Material and Methods: One hundred and fifty-one subjects, who required single-tooth rehabilitation in the area of 15–25 and 35–45, were enrolled in eight private clinics in Italy. The implant sites were randomly allocated to one of the following treatment groups. In the control group, in which a standard preparation procedure for implant placement and submerged healing of the implant was used, abutment connection and loading of the implants were performed 3 months after installation. In the test group 1, a standard preparation procedure for the implant placement and immediate functional loading of implant was carried out. In the test 2 group, however, a modified implant installation procedure (osteotome technique) was used followed by immediate functional loading of the implant. Clinical and radiographic examinations were performed at 3 and 12 months of follow-up at all sites.

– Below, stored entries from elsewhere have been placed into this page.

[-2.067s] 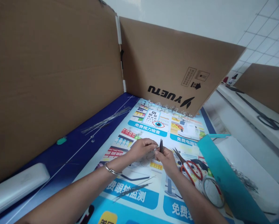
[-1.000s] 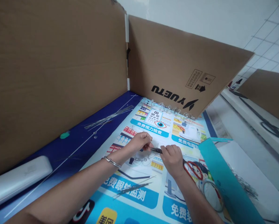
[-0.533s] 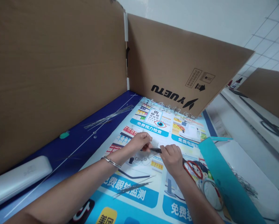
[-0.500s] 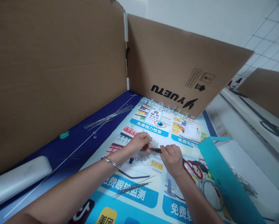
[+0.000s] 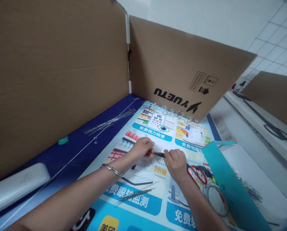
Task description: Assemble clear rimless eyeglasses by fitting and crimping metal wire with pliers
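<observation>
My left hand (image 5: 143, 148) is closed in a pinch over the printed sheet; what it holds is too small to make out. My right hand (image 5: 176, 162) is wrapped round a dark, narrow tool (image 5: 159, 154), whose tip reaches to the left fingertips. Beneath the hands lies a small clear item (image 5: 144, 163), partly hidden. Nearer me, a bundle of thin dark wires (image 5: 135, 195) rests on the sheet. A second bundle of thin wires (image 5: 110, 122) lies on the dark blue strip.
Cardboard panels (image 5: 182, 64) stand at the left and back, with small wire pieces (image 5: 169, 111) along the foot. At right are a teal-edged box (image 5: 234, 183) holding wire pieces and a round clear object (image 5: 217, 199). A white case (image 5: 18, 186) lies at left.
The whole view has shifted slightly. Both hands keep nearly the same pose, with the dark tool still at the left fingertips.
</observation>
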### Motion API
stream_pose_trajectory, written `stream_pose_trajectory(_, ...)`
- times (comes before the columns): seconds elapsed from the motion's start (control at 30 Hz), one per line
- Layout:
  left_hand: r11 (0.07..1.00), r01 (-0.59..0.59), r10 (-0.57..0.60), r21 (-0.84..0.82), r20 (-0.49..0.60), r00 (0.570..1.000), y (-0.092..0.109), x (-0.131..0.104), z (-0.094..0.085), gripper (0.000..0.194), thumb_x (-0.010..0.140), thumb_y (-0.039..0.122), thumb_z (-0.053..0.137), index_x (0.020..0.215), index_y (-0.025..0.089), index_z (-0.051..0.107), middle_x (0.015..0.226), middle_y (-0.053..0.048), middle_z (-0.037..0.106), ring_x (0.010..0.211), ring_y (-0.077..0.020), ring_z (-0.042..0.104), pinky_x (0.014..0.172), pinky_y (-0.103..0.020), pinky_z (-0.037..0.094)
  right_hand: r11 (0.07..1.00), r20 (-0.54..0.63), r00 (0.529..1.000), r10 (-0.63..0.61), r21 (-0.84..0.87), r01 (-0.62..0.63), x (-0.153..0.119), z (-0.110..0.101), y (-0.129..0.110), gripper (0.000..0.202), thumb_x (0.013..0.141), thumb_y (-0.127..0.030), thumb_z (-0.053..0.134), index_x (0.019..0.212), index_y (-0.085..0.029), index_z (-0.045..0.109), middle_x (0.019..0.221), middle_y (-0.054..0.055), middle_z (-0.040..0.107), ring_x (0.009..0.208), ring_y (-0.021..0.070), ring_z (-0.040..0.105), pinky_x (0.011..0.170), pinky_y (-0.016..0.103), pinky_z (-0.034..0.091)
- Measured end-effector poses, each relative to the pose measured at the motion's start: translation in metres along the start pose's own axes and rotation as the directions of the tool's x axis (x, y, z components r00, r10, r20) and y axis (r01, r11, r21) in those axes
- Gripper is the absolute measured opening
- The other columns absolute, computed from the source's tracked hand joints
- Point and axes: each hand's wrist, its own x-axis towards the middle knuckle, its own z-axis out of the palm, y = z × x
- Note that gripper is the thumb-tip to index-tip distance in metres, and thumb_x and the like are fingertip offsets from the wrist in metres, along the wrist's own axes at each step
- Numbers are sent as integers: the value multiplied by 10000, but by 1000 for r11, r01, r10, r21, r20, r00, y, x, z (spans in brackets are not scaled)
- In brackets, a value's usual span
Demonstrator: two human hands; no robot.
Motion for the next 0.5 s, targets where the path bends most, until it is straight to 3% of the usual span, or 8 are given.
stream_pose_trajectory(0.5,997,32,-31,-73,15,999,-2,-1,0,237,717,394,536,721,168,463,596,-2,606,416,-106,556,359,-178,323,1000,-73,997,-13,-1,13,0,-2,0,247,827,-199,497,1069,-203,546,764,50,509,759,169,417,679,338,279)
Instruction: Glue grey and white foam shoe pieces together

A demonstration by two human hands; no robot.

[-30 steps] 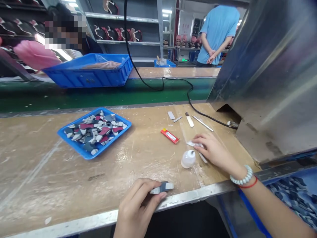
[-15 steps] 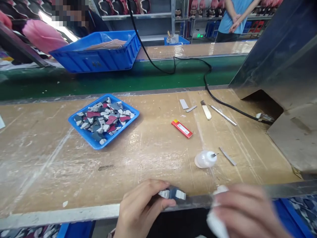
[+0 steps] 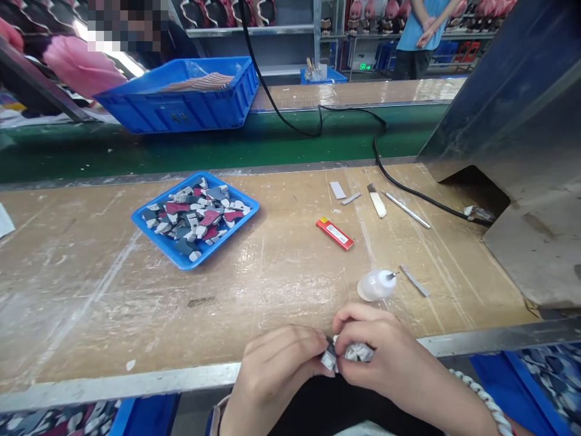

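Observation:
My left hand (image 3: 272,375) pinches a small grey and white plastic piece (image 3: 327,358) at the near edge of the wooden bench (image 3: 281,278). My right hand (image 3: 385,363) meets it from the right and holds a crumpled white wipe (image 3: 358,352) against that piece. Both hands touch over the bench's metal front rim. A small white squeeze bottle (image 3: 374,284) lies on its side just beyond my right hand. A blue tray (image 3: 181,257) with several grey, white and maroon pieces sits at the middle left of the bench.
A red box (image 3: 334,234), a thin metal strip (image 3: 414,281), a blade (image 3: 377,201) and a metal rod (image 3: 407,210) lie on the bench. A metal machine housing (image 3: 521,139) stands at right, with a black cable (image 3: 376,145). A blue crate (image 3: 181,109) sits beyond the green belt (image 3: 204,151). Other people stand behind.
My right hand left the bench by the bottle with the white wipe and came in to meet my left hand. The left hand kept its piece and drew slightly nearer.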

Results: Three implants (5.5%) from the test 2 group (osteotome preparation) and one (2%) from the test 1 group (conventional drill preparation) failed to integrate and were removed one and three months after implant installation. The mean marginal bone loss assessed at 12 months was 0.31 mm (test 1), 0.25 mm (test 2) and 0.38 mm (control) (no statistically significant differences were found between the three treatment groups.)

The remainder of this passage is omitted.